BEGIN Source data

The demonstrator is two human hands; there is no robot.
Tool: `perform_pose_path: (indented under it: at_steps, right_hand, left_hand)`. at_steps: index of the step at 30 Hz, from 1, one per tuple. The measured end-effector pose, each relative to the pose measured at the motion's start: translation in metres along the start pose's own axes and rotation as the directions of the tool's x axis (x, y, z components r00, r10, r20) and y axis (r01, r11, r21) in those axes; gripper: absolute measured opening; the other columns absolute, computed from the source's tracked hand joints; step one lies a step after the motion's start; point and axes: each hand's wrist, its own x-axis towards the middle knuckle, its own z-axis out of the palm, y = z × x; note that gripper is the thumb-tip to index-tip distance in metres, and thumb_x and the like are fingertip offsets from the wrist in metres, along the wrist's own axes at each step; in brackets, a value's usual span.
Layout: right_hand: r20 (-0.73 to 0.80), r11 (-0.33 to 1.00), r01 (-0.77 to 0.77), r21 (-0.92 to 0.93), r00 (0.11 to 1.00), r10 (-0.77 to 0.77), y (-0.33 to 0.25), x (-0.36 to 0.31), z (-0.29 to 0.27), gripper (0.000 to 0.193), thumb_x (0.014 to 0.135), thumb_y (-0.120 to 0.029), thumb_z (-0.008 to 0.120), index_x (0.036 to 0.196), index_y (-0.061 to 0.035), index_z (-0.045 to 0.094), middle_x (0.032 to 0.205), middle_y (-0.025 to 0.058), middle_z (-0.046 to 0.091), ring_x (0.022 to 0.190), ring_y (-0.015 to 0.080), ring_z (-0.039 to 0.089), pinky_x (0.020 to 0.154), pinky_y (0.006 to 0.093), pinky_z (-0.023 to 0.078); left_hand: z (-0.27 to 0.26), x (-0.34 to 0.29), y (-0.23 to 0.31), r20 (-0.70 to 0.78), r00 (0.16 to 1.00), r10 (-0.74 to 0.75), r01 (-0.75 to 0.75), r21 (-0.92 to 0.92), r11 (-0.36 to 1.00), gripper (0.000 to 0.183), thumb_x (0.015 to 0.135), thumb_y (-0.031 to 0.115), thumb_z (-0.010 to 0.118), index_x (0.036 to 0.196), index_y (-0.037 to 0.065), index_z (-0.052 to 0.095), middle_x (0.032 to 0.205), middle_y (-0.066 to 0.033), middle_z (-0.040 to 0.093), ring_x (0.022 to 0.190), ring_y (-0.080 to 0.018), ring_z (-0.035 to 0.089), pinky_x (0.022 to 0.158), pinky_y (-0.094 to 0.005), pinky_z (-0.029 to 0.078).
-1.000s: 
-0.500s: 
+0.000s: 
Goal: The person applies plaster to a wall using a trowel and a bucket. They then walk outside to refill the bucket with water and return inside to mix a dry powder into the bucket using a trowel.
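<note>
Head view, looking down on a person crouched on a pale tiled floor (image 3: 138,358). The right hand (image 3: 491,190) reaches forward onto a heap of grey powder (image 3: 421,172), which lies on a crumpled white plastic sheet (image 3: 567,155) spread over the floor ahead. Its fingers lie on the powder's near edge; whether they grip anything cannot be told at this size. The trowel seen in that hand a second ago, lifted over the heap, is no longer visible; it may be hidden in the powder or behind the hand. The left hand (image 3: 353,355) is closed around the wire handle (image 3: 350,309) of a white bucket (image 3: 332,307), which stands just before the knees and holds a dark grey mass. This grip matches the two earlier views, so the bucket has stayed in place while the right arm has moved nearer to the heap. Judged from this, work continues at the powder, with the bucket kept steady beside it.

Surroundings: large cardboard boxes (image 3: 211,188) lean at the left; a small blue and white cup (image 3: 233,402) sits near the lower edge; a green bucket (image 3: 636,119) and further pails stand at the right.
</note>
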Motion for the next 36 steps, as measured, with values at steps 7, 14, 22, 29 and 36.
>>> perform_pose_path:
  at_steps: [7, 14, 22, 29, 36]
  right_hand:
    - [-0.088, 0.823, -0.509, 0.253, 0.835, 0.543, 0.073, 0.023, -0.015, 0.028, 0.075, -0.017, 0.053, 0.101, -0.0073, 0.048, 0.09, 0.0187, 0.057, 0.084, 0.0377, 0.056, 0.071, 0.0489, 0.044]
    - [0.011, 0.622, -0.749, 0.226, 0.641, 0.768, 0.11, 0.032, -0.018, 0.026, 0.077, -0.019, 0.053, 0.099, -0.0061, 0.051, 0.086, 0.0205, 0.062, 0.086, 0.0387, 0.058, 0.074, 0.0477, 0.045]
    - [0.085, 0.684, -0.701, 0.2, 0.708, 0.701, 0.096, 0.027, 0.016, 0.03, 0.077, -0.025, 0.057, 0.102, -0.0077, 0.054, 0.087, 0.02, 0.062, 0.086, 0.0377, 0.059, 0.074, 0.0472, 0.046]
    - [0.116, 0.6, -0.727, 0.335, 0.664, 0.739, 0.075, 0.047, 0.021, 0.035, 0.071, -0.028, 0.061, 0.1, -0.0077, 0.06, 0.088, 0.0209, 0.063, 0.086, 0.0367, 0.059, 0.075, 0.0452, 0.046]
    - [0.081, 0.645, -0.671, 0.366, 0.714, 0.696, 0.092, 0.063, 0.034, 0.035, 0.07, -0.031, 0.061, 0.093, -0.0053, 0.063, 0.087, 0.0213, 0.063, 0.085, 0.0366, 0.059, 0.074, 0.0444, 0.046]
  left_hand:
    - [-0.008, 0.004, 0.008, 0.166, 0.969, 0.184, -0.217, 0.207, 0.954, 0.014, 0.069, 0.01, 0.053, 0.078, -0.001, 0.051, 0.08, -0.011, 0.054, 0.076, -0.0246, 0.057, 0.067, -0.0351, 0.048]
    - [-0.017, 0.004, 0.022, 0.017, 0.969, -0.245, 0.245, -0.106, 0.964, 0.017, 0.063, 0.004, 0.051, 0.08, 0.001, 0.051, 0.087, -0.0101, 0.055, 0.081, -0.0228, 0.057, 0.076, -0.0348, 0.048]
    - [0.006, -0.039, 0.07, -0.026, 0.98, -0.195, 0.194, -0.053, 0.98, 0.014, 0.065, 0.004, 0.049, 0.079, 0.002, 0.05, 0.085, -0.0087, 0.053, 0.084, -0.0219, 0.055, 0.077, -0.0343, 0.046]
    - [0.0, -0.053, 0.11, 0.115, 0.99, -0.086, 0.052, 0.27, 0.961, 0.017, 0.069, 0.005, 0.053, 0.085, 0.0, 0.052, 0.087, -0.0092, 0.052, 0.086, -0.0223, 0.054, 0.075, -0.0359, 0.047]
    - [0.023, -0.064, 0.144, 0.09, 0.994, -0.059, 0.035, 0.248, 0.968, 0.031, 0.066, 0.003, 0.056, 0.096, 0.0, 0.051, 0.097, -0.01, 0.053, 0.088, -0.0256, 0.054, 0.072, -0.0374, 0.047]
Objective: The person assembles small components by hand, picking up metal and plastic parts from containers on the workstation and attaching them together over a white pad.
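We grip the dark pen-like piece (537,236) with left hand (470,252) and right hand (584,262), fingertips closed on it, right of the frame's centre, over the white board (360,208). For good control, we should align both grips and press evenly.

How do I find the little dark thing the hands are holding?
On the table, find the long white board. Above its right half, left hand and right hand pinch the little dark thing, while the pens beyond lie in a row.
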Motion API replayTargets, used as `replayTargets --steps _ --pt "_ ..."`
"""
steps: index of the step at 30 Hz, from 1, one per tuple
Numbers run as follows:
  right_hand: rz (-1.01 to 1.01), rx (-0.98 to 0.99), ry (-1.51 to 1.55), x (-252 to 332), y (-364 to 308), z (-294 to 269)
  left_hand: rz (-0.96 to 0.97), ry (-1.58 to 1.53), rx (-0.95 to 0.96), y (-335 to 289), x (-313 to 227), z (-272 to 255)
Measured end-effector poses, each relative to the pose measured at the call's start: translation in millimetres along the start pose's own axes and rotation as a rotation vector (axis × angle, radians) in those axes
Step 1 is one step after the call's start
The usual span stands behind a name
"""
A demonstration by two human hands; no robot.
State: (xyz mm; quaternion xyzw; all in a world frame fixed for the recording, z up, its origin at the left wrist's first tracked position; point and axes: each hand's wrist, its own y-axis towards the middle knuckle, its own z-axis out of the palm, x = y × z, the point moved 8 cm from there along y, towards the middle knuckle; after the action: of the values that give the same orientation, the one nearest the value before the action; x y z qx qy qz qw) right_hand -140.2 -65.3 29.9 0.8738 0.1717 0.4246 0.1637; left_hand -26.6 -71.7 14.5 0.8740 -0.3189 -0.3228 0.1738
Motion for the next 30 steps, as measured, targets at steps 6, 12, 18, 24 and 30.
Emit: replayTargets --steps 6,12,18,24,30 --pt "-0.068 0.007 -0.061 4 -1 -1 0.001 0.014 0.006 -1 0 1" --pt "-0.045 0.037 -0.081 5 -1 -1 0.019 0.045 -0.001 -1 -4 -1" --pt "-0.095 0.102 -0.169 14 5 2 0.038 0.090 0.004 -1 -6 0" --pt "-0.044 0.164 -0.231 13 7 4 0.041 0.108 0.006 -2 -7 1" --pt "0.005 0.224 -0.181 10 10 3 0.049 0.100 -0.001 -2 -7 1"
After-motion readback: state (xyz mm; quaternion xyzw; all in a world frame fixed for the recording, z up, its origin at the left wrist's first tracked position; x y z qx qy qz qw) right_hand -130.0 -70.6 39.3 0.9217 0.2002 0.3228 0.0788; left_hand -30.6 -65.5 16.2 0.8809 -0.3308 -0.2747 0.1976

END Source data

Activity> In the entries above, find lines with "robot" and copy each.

Completed exercise>
The demonstrator is two human hands; there is no robot.
A demonstration by two human hands; no robot.

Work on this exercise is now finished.